With her parents away for the entire weekend, nice girl Trish (Michelle Michaels) invites three members of her basketball team; Kimberly (Debra Deliso), Jackie (Andree Honore) and the snobby Diane (Gina Mari), over for pizza, margaritas and "Maui Wowwie" (weed) at an all-night slumber party. Meanwhile, escaped mass murderer Russ Thorn (Michael Villela) is lurking around their high school. He makes short work of a telephone repair lady, as well as Linda (prolific Scream Queen Brinke Stevens in her feature film debut), who has the misfortune of getting locked inside the school with the psycho, then stalks one of the girls to Trish's home and begins using his portable electric drill and other sharp things to kill everyone off. Trish's pretty next door neighbor Valerie (Robin Stille) - the new girl in town who just got snubbed by Diane earlier that day - and her bratty kid sister Courtney (Jennifer Meyers) end up getting in the middle of things, as do Neil (Joseph Alan Johnson) and Jeff (David Millbern), a couple of guys who decide to crash the party. Throw in the girls' basketball coach, a neighbor who lurks around outside at night with a meat cleaver killing snails (!) and a couple of others and you've got a sufficient body count.

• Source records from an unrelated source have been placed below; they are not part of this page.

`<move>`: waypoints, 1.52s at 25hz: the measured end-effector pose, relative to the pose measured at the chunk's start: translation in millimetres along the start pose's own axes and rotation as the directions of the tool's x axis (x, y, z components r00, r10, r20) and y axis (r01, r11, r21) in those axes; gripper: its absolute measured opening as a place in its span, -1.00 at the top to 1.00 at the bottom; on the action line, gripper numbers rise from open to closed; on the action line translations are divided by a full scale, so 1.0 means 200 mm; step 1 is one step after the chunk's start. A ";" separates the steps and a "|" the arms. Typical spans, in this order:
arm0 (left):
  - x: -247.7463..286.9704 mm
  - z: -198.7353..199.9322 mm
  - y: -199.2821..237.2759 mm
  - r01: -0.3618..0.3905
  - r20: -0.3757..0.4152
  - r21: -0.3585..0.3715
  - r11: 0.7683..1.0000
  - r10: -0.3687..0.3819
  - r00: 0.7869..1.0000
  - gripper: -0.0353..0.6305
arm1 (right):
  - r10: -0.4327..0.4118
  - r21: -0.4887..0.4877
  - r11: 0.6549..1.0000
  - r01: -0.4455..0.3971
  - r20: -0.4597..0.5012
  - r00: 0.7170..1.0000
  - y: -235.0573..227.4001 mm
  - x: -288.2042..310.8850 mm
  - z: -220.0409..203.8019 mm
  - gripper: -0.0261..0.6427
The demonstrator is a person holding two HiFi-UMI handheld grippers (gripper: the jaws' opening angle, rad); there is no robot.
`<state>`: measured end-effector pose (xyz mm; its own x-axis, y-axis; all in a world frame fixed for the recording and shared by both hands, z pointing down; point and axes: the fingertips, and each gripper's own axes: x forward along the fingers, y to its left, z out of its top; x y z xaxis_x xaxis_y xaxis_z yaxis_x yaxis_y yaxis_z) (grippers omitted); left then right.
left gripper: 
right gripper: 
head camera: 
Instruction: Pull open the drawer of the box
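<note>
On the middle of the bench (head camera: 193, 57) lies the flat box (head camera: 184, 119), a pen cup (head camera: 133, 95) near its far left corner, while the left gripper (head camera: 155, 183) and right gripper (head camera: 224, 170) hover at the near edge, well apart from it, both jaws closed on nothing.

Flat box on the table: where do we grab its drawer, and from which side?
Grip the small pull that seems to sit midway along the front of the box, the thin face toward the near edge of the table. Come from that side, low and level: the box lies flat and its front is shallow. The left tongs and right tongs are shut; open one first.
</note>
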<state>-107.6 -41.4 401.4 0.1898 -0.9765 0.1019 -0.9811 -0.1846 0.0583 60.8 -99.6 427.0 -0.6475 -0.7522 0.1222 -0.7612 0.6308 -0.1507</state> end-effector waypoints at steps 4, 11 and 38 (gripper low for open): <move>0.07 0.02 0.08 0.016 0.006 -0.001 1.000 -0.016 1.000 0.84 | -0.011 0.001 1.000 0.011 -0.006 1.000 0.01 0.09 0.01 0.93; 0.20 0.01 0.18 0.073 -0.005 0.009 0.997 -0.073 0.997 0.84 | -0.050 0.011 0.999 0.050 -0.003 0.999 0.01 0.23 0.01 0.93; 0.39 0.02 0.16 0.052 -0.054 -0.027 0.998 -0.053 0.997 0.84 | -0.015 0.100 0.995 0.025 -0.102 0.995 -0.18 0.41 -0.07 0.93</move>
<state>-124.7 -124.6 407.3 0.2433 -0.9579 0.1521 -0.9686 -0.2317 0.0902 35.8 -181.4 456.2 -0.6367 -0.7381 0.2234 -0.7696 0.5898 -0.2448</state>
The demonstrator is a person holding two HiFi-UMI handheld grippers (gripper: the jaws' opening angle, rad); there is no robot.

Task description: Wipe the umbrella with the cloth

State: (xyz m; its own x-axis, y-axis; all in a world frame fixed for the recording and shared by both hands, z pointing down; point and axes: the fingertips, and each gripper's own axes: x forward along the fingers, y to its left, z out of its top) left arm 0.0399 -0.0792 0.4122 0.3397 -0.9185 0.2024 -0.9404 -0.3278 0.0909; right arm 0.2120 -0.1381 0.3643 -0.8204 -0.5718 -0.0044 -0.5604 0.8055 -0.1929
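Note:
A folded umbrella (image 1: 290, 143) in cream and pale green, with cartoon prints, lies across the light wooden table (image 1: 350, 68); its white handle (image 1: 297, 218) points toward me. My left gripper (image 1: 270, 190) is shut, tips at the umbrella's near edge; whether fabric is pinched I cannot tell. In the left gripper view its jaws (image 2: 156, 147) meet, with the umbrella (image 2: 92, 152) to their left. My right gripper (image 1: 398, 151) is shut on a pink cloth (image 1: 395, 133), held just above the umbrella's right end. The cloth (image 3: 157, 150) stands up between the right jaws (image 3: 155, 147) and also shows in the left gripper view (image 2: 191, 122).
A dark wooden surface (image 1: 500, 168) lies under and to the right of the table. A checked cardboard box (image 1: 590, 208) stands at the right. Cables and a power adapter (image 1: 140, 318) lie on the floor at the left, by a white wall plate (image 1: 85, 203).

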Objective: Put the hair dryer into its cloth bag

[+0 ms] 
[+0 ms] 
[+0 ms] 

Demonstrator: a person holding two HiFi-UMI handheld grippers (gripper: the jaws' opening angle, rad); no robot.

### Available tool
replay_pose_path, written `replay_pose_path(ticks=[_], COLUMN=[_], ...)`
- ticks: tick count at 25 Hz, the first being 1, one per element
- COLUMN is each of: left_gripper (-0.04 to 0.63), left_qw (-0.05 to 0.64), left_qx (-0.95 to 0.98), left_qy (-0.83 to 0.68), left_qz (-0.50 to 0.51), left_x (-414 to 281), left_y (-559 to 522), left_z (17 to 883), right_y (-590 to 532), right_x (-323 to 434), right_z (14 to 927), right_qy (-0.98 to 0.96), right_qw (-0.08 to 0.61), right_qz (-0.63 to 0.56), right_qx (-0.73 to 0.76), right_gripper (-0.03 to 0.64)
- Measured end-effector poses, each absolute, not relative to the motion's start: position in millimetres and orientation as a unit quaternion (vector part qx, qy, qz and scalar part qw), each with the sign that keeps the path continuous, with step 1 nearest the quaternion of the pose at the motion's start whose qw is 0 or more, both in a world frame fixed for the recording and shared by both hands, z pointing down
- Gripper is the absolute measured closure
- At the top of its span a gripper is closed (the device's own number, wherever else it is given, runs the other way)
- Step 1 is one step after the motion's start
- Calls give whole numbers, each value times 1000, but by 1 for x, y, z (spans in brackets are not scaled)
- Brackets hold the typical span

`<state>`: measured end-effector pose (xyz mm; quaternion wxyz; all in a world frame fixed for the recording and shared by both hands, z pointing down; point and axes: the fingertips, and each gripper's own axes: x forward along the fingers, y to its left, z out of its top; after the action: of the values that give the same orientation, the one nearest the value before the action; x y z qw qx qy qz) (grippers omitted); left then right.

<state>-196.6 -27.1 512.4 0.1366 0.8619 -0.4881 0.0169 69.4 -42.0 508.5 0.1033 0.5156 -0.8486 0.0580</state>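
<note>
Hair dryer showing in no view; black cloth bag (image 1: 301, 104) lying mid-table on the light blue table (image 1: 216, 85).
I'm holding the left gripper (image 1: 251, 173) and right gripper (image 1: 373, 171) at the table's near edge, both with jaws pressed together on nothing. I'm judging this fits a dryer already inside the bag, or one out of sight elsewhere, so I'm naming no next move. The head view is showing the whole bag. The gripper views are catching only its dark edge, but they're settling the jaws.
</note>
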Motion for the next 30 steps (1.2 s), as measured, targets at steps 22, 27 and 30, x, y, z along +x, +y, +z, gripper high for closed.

Though the cast consists primarily of amateurs, the actors perform with the type of energy needed to ensure their thinly-drawn characters possess at least some basic appeal and they aren't nearly as obnoxious as what you'll usually find in slasher flicks. It's skillfully made as far as these things go and many of the comedy elements are indeed funny. My favorite bit is when the coach arrives home and gets a scare when a drill comes through her front door. Oops, it's only her friend installing her peep hole (!) Another amusing bit is when the killer - having already gouged the eyes out of the delivery boy - shows up at the door with pizzas and, when asked "What's the damage?" says "Six... so far." It is little touches of humor like these that put this a notch above other similar efforts. And they never crowd out the horror content. There's plenty of killing, drilling and stabbing, a decapitation, a hand hacked off and more. The subtext of a psycho running around "drilling" barely-dressed young women (expanded upon in both SLUMBER PARTY MASSACRE II and SLUMBER PARTY MASSACRE III) doesn't really require further comment.

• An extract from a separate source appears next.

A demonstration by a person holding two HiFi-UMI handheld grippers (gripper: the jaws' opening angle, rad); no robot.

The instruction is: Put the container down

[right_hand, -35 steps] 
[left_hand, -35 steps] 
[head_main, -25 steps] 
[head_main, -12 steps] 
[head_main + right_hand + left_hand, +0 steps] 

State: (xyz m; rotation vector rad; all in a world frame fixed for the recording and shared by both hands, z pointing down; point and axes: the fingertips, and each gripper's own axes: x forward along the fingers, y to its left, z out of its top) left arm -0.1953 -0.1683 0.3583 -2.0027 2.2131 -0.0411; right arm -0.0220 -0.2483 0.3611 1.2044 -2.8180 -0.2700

Seeing how each time this film and its sequels has been issued on DVD they've quickly gone out of print (and would sometimes later go for hundreds of dollars on ebay), the film clearly has a bigger cult following than it's usually given credit for. The original VHS was distributed by Embassy, the first DVD issuing came in 2001 by Concorde / New Horizons and in 2010, the film and its two sequels (each with commentary tracks) were released on the same set by Shout! Factory. The set also included the hour-long retrospective documentary SLEEPLESS NIGHTS: REVISITING THE SLUMBER PARTY MASSACRES, which was put together by series fan Jason Paul Collum, who also made the very good Scream Queen doc SOMETHING TO SCREAM ABOUT (2003).

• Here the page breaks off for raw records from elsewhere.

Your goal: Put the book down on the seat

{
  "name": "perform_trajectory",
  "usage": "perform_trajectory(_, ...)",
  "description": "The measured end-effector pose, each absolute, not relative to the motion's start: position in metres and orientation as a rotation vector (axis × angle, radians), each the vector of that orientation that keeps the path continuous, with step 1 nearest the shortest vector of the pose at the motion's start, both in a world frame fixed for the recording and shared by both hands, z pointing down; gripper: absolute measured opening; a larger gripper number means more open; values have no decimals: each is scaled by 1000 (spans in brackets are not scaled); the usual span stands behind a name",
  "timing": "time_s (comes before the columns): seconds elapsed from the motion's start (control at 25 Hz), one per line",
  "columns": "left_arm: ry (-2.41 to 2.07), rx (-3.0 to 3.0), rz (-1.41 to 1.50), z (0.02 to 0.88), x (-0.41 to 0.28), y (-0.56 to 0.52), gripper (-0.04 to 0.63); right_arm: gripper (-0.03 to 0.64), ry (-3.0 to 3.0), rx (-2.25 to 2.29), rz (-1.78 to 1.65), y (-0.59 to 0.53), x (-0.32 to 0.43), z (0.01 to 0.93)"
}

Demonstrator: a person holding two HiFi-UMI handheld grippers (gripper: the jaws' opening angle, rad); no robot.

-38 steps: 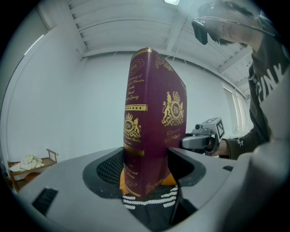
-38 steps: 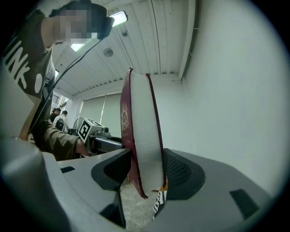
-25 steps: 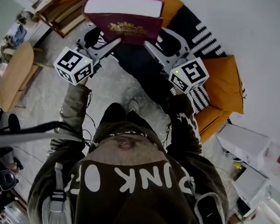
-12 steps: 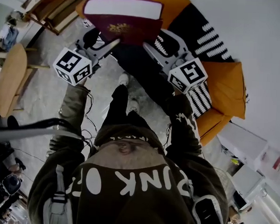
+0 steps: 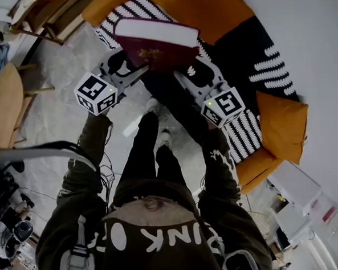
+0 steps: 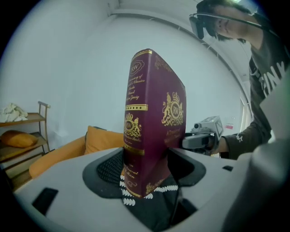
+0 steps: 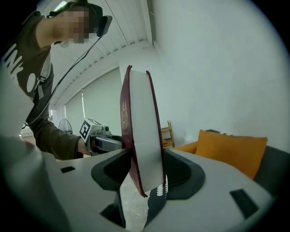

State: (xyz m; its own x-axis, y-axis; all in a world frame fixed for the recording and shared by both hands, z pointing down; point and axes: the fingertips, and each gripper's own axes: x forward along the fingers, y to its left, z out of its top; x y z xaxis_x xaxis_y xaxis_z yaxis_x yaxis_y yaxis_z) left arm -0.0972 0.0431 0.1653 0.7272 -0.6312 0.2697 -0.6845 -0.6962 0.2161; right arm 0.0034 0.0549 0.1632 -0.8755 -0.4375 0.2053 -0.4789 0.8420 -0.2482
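Observation:
A thick maroon book (image 5: pixel 157 45) with gold print and white page edges hangs in the air between both grippers, above the sofa's black seat (image 5: pixel 243 39). My left gripper (image 5: pixel 140 67) is shut on the spine-side corner of the book (image 6: pixel 152 122), which stands upright between its jaws. From the other side, my right gripper (image 5: pixel 181 75) is shut on the page-side corner of the book (image 7: pixel 142 131). Each gripper shows in the other's view: the right gripper (image 6: pixel 204 136) and the left gripper (image 7: pixel 97 136).
The sofa carries orange cushions (image 5: pixel 194 7) and a black-and-white striped throw (image 5: pixel 247 122). A round wooden table (image 5: pixel 2 104) and a wooden shelf (image 5: pixel 56 10) stand at the left. White boxes (image 5: pixel 294 182) sit at the right. The person's feet (image 5: pixel 156 108) are on the pale floor before the sofa.
The person has stepped toward the sofa. Both grippers and the held book have come lower in the head view, and more of the seat and cushions shows beyond them.

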Motion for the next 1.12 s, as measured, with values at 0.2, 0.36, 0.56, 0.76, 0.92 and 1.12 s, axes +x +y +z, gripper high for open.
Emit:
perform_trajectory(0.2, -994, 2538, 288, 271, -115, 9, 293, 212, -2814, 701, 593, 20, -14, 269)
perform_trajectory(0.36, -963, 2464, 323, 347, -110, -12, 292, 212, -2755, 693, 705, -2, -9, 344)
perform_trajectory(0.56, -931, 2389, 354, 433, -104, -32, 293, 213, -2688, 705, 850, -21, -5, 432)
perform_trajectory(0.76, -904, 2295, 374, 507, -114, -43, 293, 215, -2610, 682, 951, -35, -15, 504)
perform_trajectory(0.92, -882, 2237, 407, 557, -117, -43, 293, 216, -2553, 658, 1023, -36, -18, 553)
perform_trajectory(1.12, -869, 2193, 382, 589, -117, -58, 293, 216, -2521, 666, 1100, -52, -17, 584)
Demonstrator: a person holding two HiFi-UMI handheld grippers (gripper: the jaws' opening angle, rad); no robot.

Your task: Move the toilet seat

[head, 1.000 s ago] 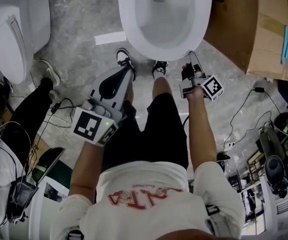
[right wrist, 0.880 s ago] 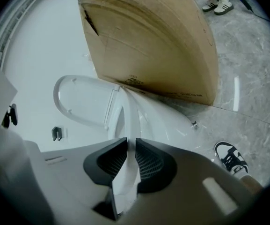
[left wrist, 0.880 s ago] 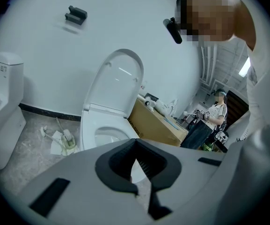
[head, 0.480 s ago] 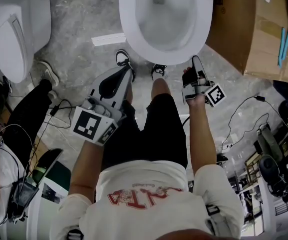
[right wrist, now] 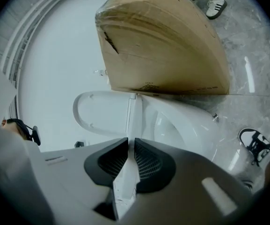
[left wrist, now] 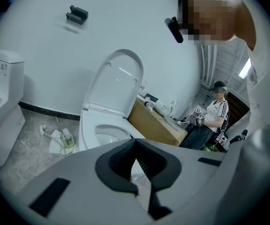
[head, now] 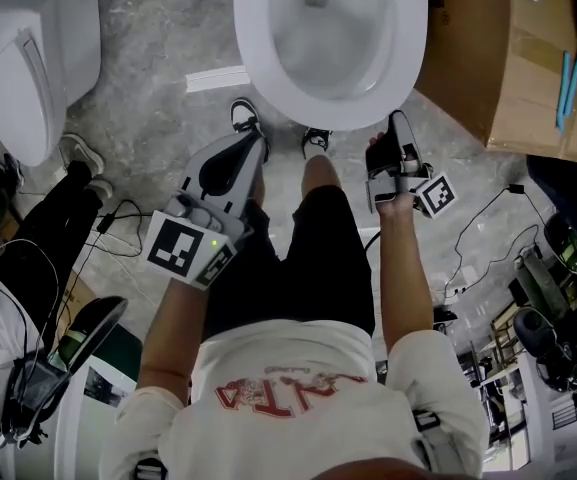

Roger Corman was the uncredited executive producer. Scenes from HOLLYWOOD BOULEVARD (1976) are seen on a TV set and edited in with one of the murder scenes. The co-producer and assistant director was Aaron Lipstadt (who also plays the pizza man), who'd go on to direct the underrated ANDROID (1982) starring Klaus Kinski. Carol Frank, assistant to the director, would go on to make SORORITY HOUSE MASSACRE (1986) and Stephen Herek, apprentice editor, would go on to make CRITTERS (1986).